> [Task objective]: Look below for the line holding "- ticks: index" and the line holding "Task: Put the". Repeat those two and everything between, exactly.

> [Task inputs]:

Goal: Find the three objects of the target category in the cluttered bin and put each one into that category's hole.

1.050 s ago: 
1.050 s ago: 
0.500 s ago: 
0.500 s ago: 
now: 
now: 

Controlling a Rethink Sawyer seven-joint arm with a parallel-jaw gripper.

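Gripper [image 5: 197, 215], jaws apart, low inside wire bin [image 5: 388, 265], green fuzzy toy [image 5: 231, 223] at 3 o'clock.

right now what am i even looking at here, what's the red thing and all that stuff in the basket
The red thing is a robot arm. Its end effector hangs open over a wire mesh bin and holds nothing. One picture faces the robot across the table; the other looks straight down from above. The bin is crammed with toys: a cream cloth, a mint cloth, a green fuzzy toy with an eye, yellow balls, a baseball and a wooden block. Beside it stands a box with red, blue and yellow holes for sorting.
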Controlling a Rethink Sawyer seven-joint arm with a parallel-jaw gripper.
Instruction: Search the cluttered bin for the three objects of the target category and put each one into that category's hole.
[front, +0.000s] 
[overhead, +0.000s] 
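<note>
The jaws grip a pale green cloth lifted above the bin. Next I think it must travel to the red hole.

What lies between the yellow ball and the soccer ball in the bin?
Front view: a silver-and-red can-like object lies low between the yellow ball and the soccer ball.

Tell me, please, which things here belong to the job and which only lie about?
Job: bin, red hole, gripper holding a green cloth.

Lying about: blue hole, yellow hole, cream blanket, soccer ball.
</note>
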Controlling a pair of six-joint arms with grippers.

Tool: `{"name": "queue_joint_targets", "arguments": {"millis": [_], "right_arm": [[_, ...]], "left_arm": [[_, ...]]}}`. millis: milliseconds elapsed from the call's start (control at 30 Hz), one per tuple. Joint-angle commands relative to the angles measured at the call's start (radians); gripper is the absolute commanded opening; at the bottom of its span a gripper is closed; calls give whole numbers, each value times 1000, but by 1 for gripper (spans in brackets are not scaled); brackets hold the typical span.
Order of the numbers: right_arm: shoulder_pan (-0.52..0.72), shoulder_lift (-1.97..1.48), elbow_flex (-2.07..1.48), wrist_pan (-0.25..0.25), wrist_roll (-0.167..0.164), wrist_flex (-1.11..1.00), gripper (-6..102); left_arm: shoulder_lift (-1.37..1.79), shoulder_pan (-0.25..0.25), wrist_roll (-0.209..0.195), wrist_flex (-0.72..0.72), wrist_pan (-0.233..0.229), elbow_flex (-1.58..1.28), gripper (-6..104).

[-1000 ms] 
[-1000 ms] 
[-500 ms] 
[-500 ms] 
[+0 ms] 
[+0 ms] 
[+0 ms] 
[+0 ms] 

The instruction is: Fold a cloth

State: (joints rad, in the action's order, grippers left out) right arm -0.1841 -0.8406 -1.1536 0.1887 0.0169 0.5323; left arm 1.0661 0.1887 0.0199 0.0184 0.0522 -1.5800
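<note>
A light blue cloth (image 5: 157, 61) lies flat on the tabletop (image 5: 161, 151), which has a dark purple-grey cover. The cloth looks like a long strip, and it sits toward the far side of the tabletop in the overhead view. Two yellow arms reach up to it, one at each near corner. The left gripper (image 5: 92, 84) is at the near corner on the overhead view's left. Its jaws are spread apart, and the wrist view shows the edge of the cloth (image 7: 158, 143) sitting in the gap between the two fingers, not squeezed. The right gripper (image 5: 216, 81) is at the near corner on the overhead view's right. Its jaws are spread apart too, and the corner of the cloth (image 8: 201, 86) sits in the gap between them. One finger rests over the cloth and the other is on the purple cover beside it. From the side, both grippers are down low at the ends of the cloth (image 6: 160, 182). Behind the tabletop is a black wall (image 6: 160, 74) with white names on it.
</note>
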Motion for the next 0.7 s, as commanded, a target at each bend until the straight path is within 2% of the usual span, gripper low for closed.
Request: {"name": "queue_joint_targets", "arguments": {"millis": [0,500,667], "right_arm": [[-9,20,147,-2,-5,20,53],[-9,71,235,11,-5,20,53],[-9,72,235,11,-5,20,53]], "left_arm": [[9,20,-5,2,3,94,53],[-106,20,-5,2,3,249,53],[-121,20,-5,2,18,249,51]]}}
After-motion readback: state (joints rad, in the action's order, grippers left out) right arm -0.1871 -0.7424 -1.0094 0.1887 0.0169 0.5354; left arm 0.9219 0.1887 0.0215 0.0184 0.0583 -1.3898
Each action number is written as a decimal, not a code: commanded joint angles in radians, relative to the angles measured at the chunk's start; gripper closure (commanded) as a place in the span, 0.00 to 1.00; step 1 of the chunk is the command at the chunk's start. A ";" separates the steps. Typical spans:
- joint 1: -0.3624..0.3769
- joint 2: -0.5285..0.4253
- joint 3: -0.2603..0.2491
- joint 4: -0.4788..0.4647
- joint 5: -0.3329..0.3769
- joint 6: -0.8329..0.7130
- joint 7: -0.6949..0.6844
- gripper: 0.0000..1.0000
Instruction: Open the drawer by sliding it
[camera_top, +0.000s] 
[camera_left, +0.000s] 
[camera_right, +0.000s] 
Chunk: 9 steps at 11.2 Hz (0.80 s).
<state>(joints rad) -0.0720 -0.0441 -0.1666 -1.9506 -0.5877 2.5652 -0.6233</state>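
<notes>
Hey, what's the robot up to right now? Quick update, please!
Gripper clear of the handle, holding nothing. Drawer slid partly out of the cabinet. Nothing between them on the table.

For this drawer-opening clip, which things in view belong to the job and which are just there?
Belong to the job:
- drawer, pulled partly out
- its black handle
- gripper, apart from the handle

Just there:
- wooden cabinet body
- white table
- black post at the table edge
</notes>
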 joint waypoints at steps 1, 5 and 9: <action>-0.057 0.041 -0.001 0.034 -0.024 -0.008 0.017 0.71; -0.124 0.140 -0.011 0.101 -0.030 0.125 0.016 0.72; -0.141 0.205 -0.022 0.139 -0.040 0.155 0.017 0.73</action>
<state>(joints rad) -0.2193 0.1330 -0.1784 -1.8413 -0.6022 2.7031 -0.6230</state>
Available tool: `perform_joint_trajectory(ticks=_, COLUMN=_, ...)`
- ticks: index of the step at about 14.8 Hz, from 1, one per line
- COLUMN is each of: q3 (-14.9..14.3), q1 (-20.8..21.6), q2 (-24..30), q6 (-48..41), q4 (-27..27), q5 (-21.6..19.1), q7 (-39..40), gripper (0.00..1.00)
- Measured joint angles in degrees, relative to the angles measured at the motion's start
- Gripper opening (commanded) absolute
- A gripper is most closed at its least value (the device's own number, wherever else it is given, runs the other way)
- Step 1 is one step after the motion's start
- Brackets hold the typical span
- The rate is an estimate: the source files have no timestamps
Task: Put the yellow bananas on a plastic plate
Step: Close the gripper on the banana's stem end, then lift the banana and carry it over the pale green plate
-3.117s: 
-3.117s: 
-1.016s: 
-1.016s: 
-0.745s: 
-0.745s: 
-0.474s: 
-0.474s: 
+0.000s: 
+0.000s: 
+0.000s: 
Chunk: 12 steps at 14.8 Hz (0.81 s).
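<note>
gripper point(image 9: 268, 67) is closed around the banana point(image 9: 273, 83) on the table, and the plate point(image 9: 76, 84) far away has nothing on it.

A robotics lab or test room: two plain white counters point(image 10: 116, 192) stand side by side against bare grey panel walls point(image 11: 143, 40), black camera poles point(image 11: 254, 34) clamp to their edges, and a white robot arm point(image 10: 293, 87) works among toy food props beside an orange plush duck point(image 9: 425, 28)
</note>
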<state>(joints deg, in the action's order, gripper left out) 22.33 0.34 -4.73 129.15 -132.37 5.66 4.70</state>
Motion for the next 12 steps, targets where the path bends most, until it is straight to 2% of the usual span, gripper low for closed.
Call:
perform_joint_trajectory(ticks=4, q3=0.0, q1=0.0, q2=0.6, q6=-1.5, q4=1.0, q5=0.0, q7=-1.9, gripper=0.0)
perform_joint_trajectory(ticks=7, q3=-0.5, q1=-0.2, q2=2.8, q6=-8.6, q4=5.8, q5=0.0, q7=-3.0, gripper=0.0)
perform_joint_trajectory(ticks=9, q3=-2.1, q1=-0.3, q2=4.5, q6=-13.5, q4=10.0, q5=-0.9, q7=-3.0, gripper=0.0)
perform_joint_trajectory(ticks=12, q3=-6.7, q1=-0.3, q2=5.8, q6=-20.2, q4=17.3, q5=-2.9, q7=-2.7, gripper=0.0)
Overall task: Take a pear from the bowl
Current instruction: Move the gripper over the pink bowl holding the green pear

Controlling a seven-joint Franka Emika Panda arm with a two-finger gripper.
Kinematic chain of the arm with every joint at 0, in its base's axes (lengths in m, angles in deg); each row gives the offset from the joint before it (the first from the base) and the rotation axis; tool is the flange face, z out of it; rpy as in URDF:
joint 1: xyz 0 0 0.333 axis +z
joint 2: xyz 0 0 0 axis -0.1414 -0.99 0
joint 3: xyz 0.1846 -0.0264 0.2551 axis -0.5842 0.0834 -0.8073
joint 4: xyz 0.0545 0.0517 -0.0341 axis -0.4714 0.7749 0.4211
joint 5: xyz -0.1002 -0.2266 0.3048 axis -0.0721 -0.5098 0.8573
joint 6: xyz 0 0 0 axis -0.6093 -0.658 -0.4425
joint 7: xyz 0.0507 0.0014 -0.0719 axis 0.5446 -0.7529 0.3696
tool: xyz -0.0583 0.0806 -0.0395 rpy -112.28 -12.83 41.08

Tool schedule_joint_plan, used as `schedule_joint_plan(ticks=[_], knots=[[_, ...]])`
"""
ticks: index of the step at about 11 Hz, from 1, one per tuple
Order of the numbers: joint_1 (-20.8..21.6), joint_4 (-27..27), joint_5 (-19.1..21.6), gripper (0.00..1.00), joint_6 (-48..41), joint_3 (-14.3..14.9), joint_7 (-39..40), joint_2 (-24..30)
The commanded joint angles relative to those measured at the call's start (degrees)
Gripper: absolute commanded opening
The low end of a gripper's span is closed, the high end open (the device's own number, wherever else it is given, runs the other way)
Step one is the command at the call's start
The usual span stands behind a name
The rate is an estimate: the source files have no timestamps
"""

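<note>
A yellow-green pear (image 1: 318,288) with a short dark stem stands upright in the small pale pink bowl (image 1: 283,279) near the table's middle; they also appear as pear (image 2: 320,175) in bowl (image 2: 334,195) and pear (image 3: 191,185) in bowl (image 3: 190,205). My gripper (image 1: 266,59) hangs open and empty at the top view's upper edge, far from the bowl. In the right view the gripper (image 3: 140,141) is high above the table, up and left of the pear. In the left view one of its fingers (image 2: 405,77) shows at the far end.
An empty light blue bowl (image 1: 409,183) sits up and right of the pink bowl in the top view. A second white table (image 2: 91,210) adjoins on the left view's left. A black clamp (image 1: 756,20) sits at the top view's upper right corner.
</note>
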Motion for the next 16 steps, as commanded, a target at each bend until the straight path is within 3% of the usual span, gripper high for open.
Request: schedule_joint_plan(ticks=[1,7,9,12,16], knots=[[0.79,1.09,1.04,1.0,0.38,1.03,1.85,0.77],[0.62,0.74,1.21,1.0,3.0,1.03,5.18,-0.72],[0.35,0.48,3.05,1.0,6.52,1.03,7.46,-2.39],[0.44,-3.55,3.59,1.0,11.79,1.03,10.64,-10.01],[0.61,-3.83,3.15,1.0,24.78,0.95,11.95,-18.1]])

> [Solution for this problem]:
- ticks: index of the step at about 14.8 Hz, from 1, one per line
- COLUMN is each of: q3 (-14.9..14.3), q1 (-20.8..21.6), q2 (-24..30), q6 (-48..41), q4 (-27..27), q5 (-21.6..19.1), q7 (-39..40), gripper (0.00..1.00)
- Measured joint angles in degrees, relative to the angles measured at the motion's start
- Gripper opening (commanded) absolute
- A gripper is most closed at its least value (the device's own number, wherever else it is given, runs the other way)
- Step 1 is one step after the motion's start
- Brackets hold the typical span
- The rate is an estimate: the source files have no timestamps
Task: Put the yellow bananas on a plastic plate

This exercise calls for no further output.